Go through the lines below. Copy those with "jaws".

> GIVEN DATA
- Opening Delimiter -
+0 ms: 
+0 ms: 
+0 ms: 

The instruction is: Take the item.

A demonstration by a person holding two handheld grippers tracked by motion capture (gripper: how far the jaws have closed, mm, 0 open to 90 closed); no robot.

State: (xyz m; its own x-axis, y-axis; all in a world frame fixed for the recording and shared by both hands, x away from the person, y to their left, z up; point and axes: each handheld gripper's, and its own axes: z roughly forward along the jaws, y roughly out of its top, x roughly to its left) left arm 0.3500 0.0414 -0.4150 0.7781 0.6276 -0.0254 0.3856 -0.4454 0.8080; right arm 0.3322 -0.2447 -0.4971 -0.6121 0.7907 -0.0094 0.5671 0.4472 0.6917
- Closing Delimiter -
> RESULT
A demonstration by a person holding two handheld grippers tracked by motion capture (gripper: how far the jaws have closed, mm, 0 open to 90 closed); no robot.
State: (xyz m; its own x-axis, y-axis; all in a world frame fixed for the recording and shared by both hands, x away from the person, y to their left, z up; point and axes: each handheld gripper's, and its own axes: z roughly forward along the jaws, y roughly out of its top, x roughly to its left) left arm 0.3500 0.0414 -0.4150 0.7781 0.6276 -0.0254 0.3856 -0.4454 0.8080; right arm 0.3322 -0.2447 -0.4971 -0.6121 0.7907 -0.0094 0.5671 0.4472 0.6917

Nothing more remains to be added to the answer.